De Ellendigen (Compleet)

Fiction & Literature, Action Suspense, Classics, Historical
Cover of the book De Ellendigen (Compleet) by Victor Hugo, Consumer Oriented Ebooks Publisher
View on Amazon View on AbeBooks View on Kobo View on B.Depository View on eBay View on Walmart
Author: Victor Hugo ISBN: 1230000911337
Publisher: Consumer Oriented Ebooks Publisher Publication: January 27, 2016
Imprint: Language: Dutch
Author: Victor Hugo
ISBN: 1230000911337
Publisher: Consumer Oriented Ebooks Publisher
Publication: January 27, 2016
Imprint:
Language: Dutch

In het jaar 1815 was de heer Charles-François-Bienvenu Myriel bisschop
van Digne.
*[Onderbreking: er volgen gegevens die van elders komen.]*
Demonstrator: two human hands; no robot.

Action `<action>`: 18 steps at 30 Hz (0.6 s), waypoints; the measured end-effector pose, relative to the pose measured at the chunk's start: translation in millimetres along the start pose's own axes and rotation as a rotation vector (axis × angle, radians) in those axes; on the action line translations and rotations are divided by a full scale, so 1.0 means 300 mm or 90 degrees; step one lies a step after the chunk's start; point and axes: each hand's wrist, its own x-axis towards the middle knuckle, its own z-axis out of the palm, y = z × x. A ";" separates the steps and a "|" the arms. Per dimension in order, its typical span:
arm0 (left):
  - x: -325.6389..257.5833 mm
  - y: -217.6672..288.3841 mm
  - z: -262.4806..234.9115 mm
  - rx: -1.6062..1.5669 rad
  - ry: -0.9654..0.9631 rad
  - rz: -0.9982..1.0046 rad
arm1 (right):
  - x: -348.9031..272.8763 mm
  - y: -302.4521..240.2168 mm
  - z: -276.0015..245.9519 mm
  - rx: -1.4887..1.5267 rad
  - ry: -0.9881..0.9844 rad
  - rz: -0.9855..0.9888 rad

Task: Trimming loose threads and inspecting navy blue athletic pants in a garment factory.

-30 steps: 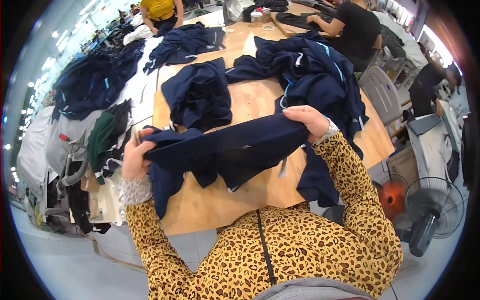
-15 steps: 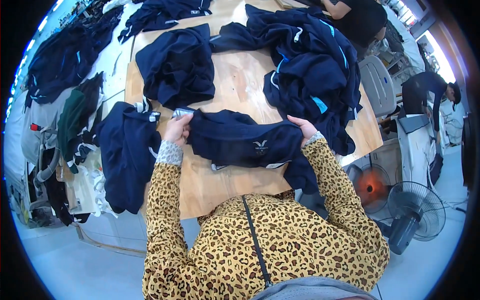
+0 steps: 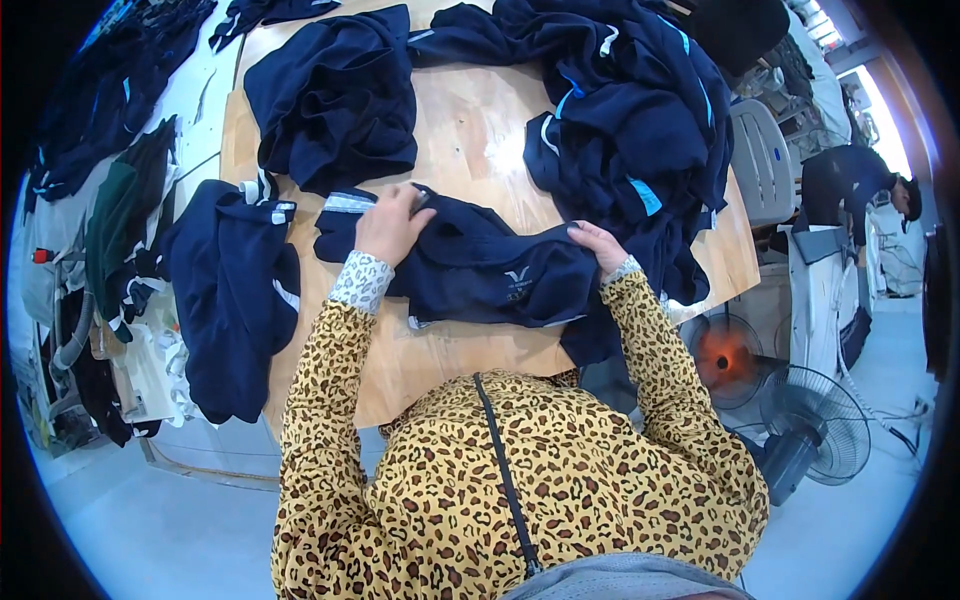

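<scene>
A navy garment [image 3: 480, 275] with a small pale print lies stretched across the front of the wooden table, between my hands. My left hand [image 3: 393, 225] is closed on its upper edge, left of the middle, with fingertips pinching the cloth. The garment's left end, with a whitish patch [image 3: 350, 202], sticks out beyond that hand. My right hand [image 3: 600, 247] grips the right end, thumb on top and the other fingers mostly hidden by cloth. White trim shows along the lower edge. Part of the garment hangs down beside my right wrist.
Navy garments are heaped at the far left [image 3: 335, 100] and right [image 3: 640, 120] of the wooden table [image 3: 470, 120]. Another navy garment [image 3: 235, 300] hangs over the left edge. A fan [image 3: 815, 425] stands at the right, with a plastic chair [image 3: 762, 165] and a bending person [image 3: 850, 185] beyond.
My left hand has shifted right along the garment's upper edge, away from its left end, which now lies free. My right hand keeps its hold. The view has shifted slightly.
</scene>
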 end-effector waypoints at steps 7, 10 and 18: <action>-0.050 -0.017 -0.023 0.074 0.030 -0.191 | -0.242 -0.051 0.145 -0.880 -0.128 -0.478; -0.050 0.068 -0.015 0.062 0.122 -0.180 | -0.299 0.056 0.196 -1.044 -0.044 -0.688; -0.056 0.038 0.059 0.120 0.068 -0.201 | -0.332 0.287 0.154 -0.786 0.206 -0.499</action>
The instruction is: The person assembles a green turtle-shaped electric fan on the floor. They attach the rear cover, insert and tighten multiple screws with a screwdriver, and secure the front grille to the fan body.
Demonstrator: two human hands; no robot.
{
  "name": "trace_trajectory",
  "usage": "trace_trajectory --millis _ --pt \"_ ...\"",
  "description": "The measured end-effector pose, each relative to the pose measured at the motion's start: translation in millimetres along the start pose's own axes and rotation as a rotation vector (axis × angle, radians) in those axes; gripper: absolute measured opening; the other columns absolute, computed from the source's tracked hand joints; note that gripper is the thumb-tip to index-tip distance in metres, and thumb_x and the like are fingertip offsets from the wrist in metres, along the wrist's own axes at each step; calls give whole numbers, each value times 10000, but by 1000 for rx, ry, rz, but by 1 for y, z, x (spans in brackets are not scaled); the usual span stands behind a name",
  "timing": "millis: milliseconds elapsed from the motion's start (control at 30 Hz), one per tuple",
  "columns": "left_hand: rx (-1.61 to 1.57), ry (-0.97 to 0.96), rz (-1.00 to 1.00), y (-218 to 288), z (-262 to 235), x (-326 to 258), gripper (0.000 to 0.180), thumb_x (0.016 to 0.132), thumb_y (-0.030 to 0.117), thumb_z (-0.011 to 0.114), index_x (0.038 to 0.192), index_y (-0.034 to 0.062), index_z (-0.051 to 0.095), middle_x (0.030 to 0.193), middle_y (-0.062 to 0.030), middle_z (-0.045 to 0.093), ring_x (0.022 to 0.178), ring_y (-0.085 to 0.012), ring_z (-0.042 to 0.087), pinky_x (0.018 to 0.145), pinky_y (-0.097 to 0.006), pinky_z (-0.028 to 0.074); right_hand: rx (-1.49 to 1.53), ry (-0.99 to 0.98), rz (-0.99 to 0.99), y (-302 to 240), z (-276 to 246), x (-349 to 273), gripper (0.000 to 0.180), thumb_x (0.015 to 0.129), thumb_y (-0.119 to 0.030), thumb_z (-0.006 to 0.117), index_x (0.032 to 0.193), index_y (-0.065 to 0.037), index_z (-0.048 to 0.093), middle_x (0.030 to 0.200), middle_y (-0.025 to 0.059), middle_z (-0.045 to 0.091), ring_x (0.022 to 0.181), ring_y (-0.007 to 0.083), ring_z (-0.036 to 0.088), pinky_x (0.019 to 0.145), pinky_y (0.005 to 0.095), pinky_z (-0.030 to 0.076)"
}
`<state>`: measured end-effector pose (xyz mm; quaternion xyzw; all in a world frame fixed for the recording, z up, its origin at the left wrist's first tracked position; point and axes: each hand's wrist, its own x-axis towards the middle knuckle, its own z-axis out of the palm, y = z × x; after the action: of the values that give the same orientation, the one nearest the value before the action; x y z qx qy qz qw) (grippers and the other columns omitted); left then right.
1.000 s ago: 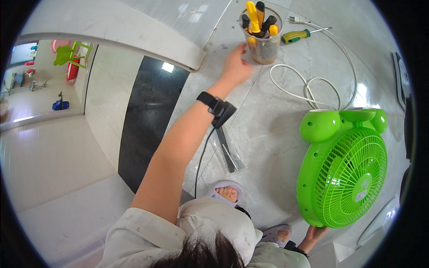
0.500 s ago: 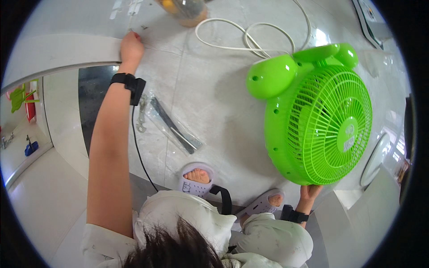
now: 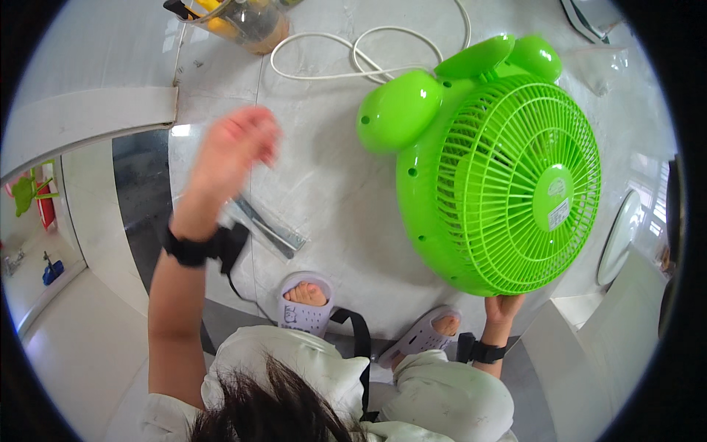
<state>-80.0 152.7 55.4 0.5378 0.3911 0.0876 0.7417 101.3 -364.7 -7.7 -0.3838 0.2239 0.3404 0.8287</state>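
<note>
A bright green electric fan (image 3: pixel 442 250) with a round ribbed grille and rounded ear-like lobes fills the right half of the head view. Its lower rim rests in my right hand (image 3: pixel 505 305), whose fingers disappear under the edge. My left hand (image 3: pixel 237 151) hangs over the floor left of the fan, apart from it. Motion smears its bent fingers, so whether anything is between them cannot be made out. Below that hand lies a clear plastic bag with dark strips (image 3: pixel 272 230), partly hidden by my wrist.
A white cord (image 3: pixel 317 76) loops across the floor behind the fan. At the far left stands a clear tub (image 3: pixel 254 26) of yellow-and-black handled tools. Small bits (image 3: pixel 197 64) lie beside it. A white round-edged piece (image 3: pixel 620 237) leans at the right. My slippered feet (image 3: pixel 305 298) are in front.
My left hand has drawn back from the far-left floor toward me and slightly right. The view has shifted, and my right hand stays at the fan's lower rim.
</note>
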Motion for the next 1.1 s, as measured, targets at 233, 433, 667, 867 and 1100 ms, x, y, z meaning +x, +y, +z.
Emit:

Hij was een grijsaard van omstreeks vijf en zeventig jaren
en bekleedde de waardigheid van bisschop sedert 1806.

Hoewel deze bijzonderheid eigenlijk niets te maken heeft met de
hoofdzaak van ons verhaal, heeft het misschien toch zijn nut, al
was het maar om niet te vergeten, hier te wijzen op de geruchten en
praatjes, die er omtrent hem in omloop waren op het tijdstip, dat hij
tot genoemde waardigheid werd bevorderd. Hetgeen men van de menschen
zegt, het moge dan waar zijn of niet, heeft dikwijls evenveel invloed
op hun leven en vooral op hun levensloop, als hetgeen zij doen. De
heer Myriel was de zoon van een parlementslid te Aix; van den adel
des tabbaards dus. Men vertelde, dat zijn vader, in de hoop, dat zijn
zoon hem eenmaal zou opvolgen, dezen zeer vroeg, op zijn achttiende
of twintigste jaar namelijk, had laten trouwen overeenkomstig een
gebruik in de familiën der leden van het parlement. Toch had Charles
Myriel, niettegenstaande dezen echt, veel van zich doen spreken,
naar men zeide. Hij was welgebouwd, ofschoon nog al klein, had zeer
goede manieren en was geestig; het eerste gedeelte zijns levens was
geheel en al aan de wereld en haar vermakelijkheden gewijd.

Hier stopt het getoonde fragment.